[Task objective] Your answer must hold only the lines below from the line containing "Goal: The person" through the line containing "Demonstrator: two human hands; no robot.", each reproduced exactly.

[Data entries]
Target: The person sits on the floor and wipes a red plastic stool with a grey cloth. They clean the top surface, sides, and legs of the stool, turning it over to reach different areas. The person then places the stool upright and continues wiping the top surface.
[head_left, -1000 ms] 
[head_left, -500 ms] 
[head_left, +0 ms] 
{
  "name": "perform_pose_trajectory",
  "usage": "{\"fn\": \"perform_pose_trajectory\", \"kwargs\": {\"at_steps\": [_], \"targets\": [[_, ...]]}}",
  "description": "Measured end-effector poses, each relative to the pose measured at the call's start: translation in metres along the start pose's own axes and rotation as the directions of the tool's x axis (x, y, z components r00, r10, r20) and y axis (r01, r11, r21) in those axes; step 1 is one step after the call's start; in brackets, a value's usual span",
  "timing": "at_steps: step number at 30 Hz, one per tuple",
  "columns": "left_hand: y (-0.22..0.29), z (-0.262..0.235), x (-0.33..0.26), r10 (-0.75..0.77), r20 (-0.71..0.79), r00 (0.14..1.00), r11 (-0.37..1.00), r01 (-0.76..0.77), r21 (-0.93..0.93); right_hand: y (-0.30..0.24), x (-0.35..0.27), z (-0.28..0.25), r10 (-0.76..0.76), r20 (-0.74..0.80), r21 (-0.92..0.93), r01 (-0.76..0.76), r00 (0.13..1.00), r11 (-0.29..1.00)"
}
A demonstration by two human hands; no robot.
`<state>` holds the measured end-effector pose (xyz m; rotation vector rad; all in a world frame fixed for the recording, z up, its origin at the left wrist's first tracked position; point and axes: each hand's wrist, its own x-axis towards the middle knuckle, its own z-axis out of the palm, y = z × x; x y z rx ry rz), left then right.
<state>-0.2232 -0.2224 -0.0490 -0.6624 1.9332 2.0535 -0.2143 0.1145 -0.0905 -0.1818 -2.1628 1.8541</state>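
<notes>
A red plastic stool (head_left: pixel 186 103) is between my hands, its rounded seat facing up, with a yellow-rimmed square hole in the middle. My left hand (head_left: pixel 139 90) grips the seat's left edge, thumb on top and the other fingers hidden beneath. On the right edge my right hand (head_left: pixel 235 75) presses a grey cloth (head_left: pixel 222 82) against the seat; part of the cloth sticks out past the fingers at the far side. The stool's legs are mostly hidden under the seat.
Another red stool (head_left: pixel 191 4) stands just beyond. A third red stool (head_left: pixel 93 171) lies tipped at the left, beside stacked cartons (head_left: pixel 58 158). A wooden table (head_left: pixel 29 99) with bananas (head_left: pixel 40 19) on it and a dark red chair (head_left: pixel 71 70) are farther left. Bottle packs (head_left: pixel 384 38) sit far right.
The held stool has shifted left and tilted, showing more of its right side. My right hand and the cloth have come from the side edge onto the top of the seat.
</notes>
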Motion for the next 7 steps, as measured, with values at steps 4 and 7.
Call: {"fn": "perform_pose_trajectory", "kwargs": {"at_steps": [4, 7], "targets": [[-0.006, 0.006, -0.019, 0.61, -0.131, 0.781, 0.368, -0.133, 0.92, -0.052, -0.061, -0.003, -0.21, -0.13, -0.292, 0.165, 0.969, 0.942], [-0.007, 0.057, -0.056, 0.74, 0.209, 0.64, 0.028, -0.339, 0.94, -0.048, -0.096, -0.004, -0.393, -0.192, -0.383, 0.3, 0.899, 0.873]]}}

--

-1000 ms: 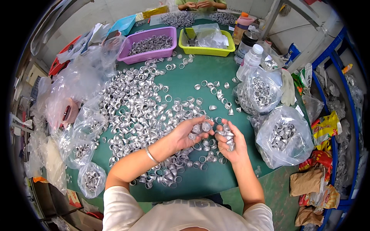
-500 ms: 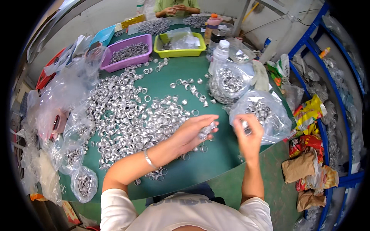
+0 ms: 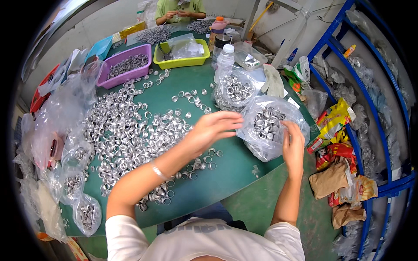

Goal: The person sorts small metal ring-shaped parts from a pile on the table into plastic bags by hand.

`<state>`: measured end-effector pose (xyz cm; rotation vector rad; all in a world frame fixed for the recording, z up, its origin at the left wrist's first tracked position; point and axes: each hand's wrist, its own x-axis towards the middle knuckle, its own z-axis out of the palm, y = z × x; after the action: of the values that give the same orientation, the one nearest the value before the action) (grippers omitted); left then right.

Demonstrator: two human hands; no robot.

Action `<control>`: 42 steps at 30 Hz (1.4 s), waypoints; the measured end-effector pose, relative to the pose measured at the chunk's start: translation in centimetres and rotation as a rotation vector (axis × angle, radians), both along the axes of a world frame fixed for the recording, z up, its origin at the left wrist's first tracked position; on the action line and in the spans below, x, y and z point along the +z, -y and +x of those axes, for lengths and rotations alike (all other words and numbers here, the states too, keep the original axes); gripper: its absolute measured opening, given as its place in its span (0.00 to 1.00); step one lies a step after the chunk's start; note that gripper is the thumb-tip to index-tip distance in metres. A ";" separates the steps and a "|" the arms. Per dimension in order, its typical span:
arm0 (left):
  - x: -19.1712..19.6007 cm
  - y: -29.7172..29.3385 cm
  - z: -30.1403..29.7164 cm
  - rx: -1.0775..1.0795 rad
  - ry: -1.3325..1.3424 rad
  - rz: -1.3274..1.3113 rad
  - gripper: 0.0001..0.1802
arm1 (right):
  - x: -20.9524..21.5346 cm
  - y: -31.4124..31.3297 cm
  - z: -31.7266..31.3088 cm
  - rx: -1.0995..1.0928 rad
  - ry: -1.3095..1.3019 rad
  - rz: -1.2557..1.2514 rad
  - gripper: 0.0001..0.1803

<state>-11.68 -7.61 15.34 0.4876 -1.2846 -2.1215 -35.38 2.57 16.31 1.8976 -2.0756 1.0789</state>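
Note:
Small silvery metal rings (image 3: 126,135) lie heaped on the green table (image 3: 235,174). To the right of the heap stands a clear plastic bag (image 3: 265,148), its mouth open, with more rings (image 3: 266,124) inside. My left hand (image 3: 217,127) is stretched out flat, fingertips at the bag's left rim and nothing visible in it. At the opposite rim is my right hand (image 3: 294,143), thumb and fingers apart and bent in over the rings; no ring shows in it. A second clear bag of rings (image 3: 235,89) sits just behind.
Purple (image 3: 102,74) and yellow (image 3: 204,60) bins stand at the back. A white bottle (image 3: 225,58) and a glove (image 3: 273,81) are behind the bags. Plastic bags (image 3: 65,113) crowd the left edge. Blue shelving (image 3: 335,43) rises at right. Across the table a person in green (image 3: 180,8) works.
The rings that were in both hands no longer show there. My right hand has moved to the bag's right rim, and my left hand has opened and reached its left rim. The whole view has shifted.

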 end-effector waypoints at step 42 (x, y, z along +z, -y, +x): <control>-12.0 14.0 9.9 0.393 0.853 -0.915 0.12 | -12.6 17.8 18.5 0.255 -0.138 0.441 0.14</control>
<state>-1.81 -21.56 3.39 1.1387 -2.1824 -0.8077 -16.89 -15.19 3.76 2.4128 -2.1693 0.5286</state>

[Written reply]
Goal: The person sorts small metal ring-shaped parts from a pile on the table into plastic bags by hand.

`<state>`: measured end-effector pose (xyz cm; rotation vector rad; all in a world frame fixed for the recording, z up, its origin at the left wrist's first tracked position; point and axes: each hand's wrist, its own x-axis towards the middle knuckle, its own z-axis out of the palm, y = z × x; after the action: of the values that give the same orientation, the one nearest the value before the action) (grippers omitted); left then right.

Demonstrator: two human hands; no robot.

What was asked now has a complete answer.